◆ Task to carry out ◆
Using the records below, find every line that includes "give" and copy it.

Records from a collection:
- - - - -
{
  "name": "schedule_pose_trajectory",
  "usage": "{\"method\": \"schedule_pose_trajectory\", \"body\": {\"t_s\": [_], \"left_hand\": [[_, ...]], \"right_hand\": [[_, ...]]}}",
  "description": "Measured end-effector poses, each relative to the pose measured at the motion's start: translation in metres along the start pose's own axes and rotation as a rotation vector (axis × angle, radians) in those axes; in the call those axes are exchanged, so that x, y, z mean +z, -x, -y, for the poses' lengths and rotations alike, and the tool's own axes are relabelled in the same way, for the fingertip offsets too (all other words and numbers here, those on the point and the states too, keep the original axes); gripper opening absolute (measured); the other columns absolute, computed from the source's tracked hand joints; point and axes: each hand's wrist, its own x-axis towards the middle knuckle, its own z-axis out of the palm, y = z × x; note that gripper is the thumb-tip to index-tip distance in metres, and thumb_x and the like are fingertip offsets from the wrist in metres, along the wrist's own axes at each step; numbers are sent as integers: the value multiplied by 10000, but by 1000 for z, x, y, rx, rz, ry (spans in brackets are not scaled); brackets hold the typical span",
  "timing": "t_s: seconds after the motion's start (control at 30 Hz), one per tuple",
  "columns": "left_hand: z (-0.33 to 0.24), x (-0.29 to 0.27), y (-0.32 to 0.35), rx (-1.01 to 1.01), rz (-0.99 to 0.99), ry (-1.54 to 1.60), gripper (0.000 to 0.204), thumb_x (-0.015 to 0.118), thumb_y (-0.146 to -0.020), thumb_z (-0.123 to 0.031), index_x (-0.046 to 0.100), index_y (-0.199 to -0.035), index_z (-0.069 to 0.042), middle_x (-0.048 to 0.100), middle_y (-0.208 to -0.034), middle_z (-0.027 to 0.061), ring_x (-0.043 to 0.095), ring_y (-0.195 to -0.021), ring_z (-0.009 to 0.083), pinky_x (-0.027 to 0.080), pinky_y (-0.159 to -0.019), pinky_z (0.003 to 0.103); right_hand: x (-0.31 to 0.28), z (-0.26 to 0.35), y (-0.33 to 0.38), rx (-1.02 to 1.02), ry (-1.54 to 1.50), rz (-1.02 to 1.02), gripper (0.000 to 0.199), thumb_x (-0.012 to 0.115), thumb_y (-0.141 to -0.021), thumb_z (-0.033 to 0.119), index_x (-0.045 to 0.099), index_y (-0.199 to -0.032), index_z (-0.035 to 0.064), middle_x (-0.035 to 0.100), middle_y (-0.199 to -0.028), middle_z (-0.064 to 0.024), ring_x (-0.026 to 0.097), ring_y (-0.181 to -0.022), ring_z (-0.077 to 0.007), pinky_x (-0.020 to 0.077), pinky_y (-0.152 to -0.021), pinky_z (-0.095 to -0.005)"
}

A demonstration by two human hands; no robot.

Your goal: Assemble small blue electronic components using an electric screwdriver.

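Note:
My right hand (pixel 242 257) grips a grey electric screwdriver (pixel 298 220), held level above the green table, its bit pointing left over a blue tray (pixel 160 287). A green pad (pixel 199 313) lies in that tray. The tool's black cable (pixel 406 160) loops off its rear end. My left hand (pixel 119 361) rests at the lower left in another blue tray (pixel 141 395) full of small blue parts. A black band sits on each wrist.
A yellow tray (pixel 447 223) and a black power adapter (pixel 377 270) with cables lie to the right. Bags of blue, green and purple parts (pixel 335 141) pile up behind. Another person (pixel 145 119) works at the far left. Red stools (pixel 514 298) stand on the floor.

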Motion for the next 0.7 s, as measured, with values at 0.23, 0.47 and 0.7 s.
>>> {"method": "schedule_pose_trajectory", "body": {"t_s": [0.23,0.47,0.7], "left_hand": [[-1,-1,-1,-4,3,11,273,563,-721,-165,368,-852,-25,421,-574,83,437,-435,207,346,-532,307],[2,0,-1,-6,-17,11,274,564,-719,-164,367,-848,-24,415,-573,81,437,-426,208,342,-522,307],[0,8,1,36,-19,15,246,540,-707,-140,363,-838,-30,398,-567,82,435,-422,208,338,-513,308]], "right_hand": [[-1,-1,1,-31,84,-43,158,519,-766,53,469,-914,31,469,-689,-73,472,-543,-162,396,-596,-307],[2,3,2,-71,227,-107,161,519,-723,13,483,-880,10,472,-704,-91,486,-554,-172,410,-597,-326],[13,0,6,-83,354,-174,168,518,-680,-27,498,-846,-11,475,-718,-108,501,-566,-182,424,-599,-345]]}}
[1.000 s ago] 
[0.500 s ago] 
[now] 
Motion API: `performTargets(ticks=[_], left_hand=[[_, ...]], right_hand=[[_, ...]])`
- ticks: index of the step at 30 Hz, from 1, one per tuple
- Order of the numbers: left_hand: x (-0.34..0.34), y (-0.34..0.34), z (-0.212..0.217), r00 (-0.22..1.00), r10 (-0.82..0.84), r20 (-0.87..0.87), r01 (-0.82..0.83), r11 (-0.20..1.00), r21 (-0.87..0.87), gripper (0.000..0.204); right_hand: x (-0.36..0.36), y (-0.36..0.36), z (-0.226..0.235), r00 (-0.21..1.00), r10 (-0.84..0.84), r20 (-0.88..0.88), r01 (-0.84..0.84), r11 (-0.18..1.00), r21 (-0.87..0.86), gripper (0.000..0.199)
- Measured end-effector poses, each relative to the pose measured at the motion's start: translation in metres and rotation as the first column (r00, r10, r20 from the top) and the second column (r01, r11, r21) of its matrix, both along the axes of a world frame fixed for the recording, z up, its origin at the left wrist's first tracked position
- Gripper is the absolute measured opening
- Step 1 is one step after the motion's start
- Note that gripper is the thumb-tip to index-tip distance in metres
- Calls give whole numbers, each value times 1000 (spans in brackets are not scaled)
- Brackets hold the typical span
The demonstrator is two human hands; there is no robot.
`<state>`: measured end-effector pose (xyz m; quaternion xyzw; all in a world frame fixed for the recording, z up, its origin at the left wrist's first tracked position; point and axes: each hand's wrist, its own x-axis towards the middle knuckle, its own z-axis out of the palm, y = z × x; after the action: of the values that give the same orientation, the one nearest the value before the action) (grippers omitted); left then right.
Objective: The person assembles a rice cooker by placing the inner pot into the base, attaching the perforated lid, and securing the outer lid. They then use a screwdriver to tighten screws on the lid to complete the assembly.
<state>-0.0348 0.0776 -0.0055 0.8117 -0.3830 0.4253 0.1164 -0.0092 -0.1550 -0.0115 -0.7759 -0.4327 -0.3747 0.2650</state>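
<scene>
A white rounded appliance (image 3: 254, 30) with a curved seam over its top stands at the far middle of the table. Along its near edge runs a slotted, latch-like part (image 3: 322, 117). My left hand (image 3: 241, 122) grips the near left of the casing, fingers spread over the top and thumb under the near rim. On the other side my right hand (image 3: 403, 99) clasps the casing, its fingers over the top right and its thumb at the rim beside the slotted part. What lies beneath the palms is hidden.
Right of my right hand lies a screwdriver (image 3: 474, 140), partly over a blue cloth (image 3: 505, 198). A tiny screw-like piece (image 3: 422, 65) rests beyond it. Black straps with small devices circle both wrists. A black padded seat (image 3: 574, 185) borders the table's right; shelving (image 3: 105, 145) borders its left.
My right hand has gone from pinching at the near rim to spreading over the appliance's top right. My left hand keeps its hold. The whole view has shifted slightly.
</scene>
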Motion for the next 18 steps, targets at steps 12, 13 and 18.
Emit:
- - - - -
◆ Solution for this problem ◆
- Calls give whole numbers, each value times 1000 (spans in brackets are not scaled)
`<state>`: measured end-effector pose (xyz m; quaternion xyzw; all in a world frame fixed for the recording, z up, its origin at the left wrist's first tracked position; point and axes: each hand's wrist, its own x-axis towards the middle knuckle, its own z-axis out of the palm, y = z × x; after the action: of the values that give the same orientation, the one nearest the value before the action) (grippers omitted); left then right.

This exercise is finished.